According to Ad Age, the ban on political spots includes “candidates for office, elected and appointed officials, Super PACs, nonprofits and political parties. It also removes content that advocates for or against political entities and legislative or judicial outcomes.” Third-party podcasts will not be subject to the same policy.

How Are Other Digital Heavy Hitters Refining Their Political Ad Policies?

In 2019, Facebook, Google and Twitter all changed or modified their policies regarding political ads.

Facebook and Google both pledged to amend their political advertising policies to limit micro-targeting of small groups that can be singled out by political campaigns.
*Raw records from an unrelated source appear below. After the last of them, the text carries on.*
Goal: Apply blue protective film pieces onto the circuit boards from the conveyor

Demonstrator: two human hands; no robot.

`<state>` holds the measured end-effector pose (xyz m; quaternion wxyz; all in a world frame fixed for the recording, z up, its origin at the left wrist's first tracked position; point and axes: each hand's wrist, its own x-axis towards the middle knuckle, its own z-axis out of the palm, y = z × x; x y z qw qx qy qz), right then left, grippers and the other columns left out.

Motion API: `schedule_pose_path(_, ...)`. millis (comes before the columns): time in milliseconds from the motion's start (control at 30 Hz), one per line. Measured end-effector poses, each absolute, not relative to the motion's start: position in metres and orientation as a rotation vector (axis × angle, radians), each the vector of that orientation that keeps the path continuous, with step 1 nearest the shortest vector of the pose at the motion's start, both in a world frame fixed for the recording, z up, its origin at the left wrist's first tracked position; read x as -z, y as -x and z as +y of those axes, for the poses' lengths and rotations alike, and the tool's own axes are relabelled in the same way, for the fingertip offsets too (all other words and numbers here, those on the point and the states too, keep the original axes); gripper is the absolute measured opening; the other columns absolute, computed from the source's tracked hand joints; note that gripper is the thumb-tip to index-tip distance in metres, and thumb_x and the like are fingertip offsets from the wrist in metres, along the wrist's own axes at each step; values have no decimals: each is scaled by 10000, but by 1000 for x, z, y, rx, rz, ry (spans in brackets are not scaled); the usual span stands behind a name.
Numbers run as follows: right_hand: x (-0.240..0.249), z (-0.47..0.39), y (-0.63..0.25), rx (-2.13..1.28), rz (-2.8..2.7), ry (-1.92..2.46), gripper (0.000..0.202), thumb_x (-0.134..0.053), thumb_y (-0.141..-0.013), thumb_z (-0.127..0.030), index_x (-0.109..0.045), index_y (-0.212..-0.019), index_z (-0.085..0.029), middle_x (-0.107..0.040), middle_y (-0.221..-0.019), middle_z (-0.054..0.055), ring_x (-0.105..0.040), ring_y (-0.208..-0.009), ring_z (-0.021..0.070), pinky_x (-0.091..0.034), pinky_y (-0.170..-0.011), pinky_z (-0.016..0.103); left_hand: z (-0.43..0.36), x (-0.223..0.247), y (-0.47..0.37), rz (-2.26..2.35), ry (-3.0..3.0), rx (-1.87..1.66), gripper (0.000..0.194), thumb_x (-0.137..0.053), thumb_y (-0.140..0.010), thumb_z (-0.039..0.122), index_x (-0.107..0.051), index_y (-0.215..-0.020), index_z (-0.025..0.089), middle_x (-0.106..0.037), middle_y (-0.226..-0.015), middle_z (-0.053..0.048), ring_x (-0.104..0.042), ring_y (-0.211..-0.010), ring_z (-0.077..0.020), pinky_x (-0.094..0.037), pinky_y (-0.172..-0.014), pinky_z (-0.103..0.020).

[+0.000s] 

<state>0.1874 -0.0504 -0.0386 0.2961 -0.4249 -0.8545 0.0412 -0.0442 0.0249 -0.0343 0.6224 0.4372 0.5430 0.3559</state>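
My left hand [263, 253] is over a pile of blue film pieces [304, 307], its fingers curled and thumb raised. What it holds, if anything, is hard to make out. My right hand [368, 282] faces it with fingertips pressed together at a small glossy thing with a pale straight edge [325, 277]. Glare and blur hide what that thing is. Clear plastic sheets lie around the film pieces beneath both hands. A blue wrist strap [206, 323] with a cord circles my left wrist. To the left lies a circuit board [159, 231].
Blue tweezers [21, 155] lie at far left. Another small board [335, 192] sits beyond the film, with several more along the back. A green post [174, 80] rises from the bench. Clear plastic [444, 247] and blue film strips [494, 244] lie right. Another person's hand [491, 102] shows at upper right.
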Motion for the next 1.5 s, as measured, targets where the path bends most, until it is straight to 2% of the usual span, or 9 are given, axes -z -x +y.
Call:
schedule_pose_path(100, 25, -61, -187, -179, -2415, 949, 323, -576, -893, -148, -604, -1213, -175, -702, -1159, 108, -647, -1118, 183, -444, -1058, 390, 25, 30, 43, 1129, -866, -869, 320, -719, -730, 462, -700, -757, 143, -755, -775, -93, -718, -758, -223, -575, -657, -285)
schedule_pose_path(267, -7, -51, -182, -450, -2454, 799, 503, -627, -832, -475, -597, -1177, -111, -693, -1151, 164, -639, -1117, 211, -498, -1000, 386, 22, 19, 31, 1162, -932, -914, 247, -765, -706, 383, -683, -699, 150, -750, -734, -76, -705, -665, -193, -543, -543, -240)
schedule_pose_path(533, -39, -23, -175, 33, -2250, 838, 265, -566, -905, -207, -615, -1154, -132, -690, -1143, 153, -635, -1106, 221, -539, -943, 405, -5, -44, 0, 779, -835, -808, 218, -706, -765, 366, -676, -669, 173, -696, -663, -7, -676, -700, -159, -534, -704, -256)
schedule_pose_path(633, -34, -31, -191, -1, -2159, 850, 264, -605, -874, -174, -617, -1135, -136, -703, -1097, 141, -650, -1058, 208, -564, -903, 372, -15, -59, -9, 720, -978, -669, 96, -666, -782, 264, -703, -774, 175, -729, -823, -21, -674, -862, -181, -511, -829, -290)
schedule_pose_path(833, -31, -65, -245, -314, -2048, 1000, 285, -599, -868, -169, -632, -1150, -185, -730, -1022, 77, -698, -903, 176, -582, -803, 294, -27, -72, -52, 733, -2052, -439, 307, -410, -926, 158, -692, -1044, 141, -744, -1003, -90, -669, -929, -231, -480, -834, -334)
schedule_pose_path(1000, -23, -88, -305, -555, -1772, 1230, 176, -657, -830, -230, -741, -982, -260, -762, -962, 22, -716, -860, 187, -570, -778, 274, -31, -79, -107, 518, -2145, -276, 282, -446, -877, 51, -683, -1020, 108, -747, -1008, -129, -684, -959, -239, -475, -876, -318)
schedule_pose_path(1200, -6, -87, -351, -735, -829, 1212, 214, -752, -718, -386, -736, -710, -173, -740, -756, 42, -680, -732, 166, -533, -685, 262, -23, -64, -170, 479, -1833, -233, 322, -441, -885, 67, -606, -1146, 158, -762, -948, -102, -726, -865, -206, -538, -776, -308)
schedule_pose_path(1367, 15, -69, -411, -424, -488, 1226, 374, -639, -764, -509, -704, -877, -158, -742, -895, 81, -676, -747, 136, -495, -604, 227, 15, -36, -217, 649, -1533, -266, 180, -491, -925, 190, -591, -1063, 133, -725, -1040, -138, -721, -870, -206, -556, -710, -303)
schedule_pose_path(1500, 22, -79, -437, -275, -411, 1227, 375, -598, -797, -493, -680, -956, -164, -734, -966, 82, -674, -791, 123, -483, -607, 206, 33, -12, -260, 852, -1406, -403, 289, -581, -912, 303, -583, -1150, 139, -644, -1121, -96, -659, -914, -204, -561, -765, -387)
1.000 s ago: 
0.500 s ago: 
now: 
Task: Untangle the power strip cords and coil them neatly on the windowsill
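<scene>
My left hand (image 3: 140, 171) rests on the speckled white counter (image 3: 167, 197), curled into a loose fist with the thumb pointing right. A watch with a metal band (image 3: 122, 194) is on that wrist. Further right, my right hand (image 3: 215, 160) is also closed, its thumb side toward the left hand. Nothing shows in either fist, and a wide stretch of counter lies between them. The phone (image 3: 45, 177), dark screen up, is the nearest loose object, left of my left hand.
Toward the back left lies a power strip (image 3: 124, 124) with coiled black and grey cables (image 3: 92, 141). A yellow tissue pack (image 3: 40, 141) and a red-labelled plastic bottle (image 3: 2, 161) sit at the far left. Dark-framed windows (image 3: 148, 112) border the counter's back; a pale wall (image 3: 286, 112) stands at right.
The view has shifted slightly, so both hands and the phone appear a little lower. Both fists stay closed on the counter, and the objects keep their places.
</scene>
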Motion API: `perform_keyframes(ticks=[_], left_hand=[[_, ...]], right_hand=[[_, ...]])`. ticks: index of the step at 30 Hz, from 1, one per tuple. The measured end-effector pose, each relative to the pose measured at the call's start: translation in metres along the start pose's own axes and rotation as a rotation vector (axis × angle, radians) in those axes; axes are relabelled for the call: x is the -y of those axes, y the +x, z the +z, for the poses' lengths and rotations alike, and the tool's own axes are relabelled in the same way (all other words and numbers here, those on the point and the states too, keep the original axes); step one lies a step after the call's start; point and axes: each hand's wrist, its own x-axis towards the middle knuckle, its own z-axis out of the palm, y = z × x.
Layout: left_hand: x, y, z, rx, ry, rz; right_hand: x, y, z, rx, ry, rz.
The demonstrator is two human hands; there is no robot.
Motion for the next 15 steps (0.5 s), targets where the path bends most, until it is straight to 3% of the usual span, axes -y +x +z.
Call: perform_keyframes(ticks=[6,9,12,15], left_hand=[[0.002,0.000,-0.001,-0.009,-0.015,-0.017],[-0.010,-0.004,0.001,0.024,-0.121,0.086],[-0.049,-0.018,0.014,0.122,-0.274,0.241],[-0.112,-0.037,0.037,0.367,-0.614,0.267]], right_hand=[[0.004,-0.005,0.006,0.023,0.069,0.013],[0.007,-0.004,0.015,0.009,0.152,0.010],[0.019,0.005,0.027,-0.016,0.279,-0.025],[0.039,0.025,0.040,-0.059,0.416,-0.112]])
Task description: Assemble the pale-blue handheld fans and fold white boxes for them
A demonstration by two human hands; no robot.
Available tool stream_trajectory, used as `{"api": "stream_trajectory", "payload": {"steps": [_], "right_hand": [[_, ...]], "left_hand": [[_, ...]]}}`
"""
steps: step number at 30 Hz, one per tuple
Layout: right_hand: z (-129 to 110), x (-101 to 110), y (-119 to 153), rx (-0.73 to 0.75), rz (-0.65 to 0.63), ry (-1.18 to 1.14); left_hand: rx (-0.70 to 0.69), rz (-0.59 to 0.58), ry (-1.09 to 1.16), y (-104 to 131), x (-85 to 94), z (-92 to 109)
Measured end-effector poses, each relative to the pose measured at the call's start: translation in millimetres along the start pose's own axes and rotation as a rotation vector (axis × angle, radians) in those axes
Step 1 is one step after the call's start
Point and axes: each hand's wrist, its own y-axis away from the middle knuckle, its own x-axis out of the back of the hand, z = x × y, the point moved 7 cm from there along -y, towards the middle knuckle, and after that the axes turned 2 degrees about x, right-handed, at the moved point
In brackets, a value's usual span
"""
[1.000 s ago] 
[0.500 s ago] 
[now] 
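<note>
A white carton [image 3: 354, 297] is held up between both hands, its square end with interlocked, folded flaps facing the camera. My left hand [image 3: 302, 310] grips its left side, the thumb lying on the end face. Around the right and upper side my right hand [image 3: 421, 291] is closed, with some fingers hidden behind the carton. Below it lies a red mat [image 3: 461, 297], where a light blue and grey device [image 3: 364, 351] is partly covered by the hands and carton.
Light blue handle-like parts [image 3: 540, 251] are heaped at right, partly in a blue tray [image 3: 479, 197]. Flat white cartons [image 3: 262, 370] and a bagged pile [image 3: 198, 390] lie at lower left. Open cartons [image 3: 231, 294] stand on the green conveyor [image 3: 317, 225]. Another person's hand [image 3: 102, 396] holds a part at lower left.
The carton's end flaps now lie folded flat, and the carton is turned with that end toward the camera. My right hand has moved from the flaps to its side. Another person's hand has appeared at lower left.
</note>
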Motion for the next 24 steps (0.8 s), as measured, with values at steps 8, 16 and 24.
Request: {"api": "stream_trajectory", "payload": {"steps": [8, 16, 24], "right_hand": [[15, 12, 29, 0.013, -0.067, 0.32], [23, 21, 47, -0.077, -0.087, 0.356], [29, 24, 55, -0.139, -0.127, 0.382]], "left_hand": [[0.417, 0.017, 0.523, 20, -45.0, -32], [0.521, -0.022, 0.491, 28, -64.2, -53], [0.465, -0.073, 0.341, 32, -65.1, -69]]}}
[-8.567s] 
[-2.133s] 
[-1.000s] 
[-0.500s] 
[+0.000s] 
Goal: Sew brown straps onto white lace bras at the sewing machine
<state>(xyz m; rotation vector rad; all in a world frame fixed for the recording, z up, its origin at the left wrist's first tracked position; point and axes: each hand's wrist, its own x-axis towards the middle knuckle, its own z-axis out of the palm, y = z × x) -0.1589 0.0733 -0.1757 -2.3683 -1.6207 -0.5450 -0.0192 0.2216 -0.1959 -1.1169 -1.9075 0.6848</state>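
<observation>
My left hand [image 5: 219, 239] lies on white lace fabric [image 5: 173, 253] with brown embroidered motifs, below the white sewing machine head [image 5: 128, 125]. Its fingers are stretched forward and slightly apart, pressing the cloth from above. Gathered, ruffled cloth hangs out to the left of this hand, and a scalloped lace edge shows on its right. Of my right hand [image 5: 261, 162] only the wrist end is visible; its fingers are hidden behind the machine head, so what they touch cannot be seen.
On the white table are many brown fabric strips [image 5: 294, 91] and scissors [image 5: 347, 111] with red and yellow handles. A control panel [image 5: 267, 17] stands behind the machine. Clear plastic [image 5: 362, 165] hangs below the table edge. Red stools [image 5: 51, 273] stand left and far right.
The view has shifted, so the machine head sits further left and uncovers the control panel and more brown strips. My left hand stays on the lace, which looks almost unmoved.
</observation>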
It is easier for misinformation campaigns to spread within those small groups because of the lack of scrutiny from a wider audience. As of January 6, Google has planned to update their policy, while Facebook is still considering its options which may include broadening the “small group” definition one hundred to several thousand. (As of 1/9/20, Facebook declined to make any "major changes" to their political advertising policies, including changes to microtargeting.)

Twitter, arguably a very influential hub of political activity, banned paid political content several months ago. The Twitter ban includes any advertising from a candidate, political party or official or anyone appearing to have a specific political objective. Twitter CEO, Jack Dorsey said at the time, “we [Twitter] believe political message reach should be earned, not bought.”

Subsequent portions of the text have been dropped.